AIM OF THE EXERCISE | Below are the records; work out how many lines among them contain "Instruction", and write nothing besides that number.

Start of EXTRACTED MATERIAL

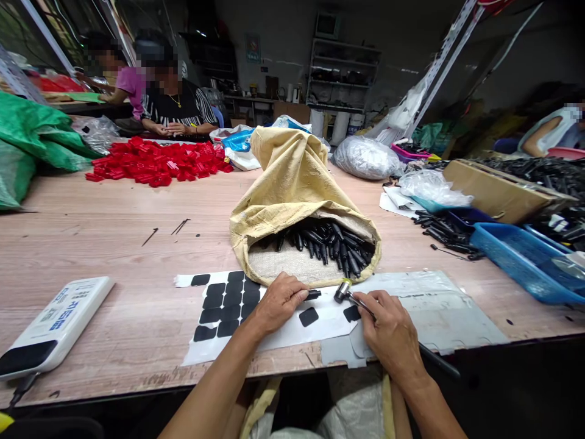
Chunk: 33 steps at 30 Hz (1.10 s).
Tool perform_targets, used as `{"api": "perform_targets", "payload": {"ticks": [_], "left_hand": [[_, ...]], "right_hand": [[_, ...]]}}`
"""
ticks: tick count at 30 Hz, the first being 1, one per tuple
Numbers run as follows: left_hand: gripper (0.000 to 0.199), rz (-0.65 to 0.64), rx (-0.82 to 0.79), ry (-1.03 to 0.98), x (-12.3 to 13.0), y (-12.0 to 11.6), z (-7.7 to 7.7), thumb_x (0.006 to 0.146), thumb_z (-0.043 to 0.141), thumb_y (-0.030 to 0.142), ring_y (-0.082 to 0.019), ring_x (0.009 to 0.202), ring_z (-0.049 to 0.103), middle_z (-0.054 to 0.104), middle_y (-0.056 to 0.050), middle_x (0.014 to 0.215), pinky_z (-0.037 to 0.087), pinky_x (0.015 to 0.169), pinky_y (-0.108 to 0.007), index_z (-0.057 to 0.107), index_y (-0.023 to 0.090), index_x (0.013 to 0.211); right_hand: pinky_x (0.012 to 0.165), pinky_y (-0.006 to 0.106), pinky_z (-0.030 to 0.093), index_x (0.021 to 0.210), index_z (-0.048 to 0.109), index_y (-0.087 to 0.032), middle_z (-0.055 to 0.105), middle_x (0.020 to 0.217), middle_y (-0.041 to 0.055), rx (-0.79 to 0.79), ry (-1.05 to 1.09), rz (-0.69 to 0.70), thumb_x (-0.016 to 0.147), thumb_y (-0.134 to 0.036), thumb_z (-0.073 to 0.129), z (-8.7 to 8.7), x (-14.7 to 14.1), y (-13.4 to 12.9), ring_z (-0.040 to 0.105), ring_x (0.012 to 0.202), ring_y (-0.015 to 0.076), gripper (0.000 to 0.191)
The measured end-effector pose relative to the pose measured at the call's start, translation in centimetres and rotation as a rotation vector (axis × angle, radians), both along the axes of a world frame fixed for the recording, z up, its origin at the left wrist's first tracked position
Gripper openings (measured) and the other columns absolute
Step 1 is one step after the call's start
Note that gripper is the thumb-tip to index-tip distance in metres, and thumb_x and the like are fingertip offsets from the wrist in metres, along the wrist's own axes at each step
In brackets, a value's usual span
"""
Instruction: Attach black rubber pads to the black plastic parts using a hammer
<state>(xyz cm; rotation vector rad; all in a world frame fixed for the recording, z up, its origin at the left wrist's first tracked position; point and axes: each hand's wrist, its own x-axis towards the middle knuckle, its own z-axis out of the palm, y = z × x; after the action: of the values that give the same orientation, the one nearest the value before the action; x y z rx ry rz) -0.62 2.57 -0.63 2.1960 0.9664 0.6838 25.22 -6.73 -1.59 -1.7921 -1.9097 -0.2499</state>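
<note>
My left hand is closed around a small black tube-like part, whose end pokes out past the fingers toward the right. In my right hand is a small hammer; its metal head faces left, close to the black part, and its dark handle runs back under the palm. Beneath both hands lies a white backing sheet bearing rounded black stickers, most of them left of my left hand. Just behind, a yellow woven sack opens toward me, with many black tube-like parts inside.
Red plastic pieces are heaped at the back left, near two seated people. A white power-bank-like device lies at the left. Blue trays, more black parts and a cardboard box crowd the right. Another person sits at the far right.
</note>
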Motion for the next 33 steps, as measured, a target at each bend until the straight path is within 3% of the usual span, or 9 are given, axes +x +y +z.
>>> {"api": "perform_targets", "payload": {"ticks": [4, 8, 12, 14, 18, 23, 33], "left_hand": [[0.031, -0.032, 0.027, 0.025, 0.0, 0.0, -0.2, 0.104, 0.044, 0.033, -0.020, 0.090, 0.051, 0.066, -0.002, 0.087, 0.036, 0.086, -0.034, 0.071, 0.021, 0.095], [0.032, -0.070, 0.062, 0.043, 0.0, -0.1, -0.2, 0.104, 0.044, 0.034, -0.020, 0.088, 0.049, 0.064, -0.002, 0.084, 0.036, 0.085, -0.034, 0.069, 0.020, 0.089], [0.035, -0.125, 0.066, 0.071, 0.0, -0.2, -0.2, 0.103, 0.044, 0.033, -0.020, 0.087, 0.049, 0.064, -0.002, 0.080, 0.035, 0.084, -0.036, 0.065, 0.020, 0.078], [0.027, -0.126, 0.058, 0.059, -0.1, -0.3, -0.1, 0.100, 0.049, 0.033, -0.021, 0.089, 0.050, 0.066, -0.002, 0.082, 0.035, 0.086, -0.036, 0.068, 0.022, 0.084], [0.015, -0.117, 0.060, 0.049, -0.2, -0.5, -0.1, 0.091, 0.063, 0.031, -0.024, 0.095, 0.051, 0.068, -0.003, 0.089, 0.036, 0.088, -0.038, 0.071, 0.024, 0.101], [0.014, -0.138, 0.080, 0.067, -0.2, -0.6, 0.2, 0.091, 0.061, 0.027, -0.023, 0.094, 0.052, 0.071, -0.002, 0.091, 0.035, 0.088, -0.039, 0.071, 0.023, 0.100], [0.014, -0.138, 0.122, 0.088, -0.1, -0.7, -0.1, 0.094, 0.058, 0.028, -0.023, 0.094, 0.054, 0.071, -0.003, 0.091, 0.036, 0.088, -0.039, 0.071, 0.023, 0.098]], "right_hand": [[0.086, 0.040, 0.043, 0.116, 0.066, -0.023, 0.064, 0.106, 0.0076, 0.004, 0.058, 0.086, 0.090, -0.022, 0.060, 1.3, -1.2, 0.5, 0.055, 0.098, 0.0252, 0.027], [0.087, 0.040, 0.043, 0.125, 0.061, -0.024, 0.064, 0.110, 0.0080, -0.067, 0.085, 0.256, 0.090, -0.031, 0.064, 2.5, -3.7, 1.2, 0.054, 0.102, 0.0260, 0.035], [0.084, 0.038, 0.040, 0.109, 0.066, -0.024, 0.065, 0.098, 0.0057, -0.180, 0.070, 0.362, 0.091, -0.031, 0.064, 2.9, -5.5, 2.0, 0.052, 0.098, 0.0248, 0.019], [0.082, 0.037, 0.039, 0.099, 0.066, -0.023, 0.064, 0.092, 0.0047, -0.207, 0.088, 0.382, 0.093, -0.027, 0.062, 2.7, -5.7, 2.3, 0.051, 0.094, 0.0233, 0.008], [0.081, 0.035, 0.039, 0.093, 0.063, -0.022, 0.063, 0.090, 0.0040, -0.225, 0.132, 0.393, 0.093, -0.025, 0.061, 2.5, -5.4, 2.6, 0.050, 0.091, 0.0220, 0.004], [0.083, 0.037, 0.038, 0.094, 0.064, -0.022, 0.062, 0.091, 0.0044, -0.221, 0.099, 0.429, 0.089, -0.030, 0.066, 2.7, -5.2, 2.7, 0.049, 0.092, 0.0225, 0.009], [0.085, 0.037, 0.038, 0.092, 0.065, -0.021, 0.059, 0.093, 0.0054, -0.248, 0.021, 0.437, 0.095, -0.033, 0.060, 2.7, -5.2, 2.9, 0.047, 0.094, 0.0218, 0.013]]}}
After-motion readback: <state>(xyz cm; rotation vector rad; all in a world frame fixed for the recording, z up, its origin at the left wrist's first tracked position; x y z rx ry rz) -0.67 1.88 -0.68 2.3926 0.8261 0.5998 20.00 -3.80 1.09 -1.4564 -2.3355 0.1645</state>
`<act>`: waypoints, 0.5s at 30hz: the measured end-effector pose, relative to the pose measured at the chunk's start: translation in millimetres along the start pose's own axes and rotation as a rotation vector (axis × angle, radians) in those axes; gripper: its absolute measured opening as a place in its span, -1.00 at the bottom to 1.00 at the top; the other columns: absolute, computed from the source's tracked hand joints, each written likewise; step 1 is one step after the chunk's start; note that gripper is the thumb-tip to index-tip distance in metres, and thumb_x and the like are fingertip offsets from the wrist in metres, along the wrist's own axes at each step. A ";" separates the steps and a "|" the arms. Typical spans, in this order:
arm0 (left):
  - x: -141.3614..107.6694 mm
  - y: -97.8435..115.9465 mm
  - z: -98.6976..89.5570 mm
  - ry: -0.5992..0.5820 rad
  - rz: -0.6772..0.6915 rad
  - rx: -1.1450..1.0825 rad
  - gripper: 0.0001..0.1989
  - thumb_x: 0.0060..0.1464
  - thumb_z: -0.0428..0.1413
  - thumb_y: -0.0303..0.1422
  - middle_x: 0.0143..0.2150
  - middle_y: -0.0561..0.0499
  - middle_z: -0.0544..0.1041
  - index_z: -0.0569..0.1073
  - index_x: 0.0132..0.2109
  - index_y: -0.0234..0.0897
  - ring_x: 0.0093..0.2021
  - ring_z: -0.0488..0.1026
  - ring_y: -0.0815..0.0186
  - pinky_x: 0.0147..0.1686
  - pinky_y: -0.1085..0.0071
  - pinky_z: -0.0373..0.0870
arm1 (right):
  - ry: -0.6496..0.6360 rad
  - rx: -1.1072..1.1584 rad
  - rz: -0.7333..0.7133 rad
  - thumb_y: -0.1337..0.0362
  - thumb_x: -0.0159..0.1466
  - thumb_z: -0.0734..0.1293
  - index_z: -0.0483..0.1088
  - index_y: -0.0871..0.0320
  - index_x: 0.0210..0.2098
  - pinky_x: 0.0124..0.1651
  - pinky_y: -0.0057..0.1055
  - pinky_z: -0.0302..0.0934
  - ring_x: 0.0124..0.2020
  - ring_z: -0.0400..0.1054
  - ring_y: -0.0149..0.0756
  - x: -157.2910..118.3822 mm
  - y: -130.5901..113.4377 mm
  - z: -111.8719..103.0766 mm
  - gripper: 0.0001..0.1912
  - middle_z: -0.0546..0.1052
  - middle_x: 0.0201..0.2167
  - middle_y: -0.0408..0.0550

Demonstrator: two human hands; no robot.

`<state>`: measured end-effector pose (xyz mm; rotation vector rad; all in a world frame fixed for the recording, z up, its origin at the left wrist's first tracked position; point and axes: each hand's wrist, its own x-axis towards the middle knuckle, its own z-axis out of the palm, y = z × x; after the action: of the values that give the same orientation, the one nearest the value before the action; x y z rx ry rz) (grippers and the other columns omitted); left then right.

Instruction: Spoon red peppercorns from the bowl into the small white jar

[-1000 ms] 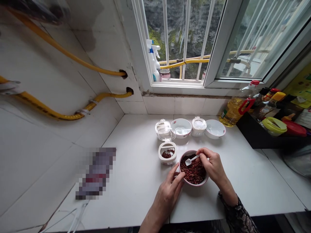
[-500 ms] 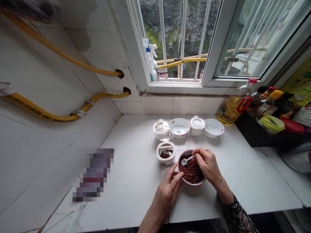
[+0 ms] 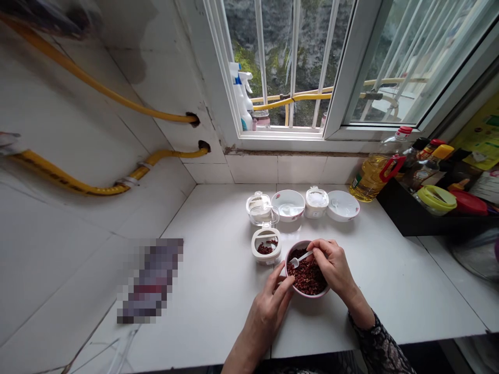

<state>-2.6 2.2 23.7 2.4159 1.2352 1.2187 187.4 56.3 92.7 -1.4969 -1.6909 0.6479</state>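
Observation:
My right hand (image 3: 336,265) pinches the handle of a small white spoon (image 3: 301,257) over a bowl (image 3: 311,295) with a pinkish rim. The spoon's head rests among reddish-brown grains that look like Sichuan peppercorns (image 3: 312,278). At the bowl's left side, my left hand (image 3: 268,305) grips the rim with its fingertips and steadies it on the counter. Just left of the bowl stands a white seasoning jar (image 3: 255,256), lid up, with some of the same grains inside. Behind it is another seasoning jar (image 3: 252,210) with a raised clear lid.
Along the back stand a white bowl (image 3: 288,217), a third jar (image 3: 316,210) and a second white bowl (image 3: 343,217). An oil bottle (image 3: 370,179) and a black rack (image 3: 405,221) of condiments occupy the right. A blurred-out item (image 3: 154,280) lies left on the counter (image 3: 210,291).
The spoon's head has shifted slightly down within the grains, and my right fingers have moved slightly with it. My left hand and the bowl stay put.

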 end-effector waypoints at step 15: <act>0.4 0.4 -0.8 0.006 0.011 -0.017 -0.74 0.36 -0.08 -0.48 0.21 -0.32 0.40 0.33 0.14 -0.25 0.07 0.54 0.20 0.01 0.33 0.54 | 0.006 0.328 0.199 0.16 0.17 0.23 0.45 0.14 -0.43 -0.40 -0.35 0.24 -0.55 0.37 -0.24 3.0 1.1 -5.9 -0.78 0.57 -0.61 -0.07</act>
<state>-2.8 2.1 24.6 2.4126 1.2097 1.2352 192.8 58.7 95.9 -1.4344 -1.3617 0.9746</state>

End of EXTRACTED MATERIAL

WRITTEN ANSWER | 2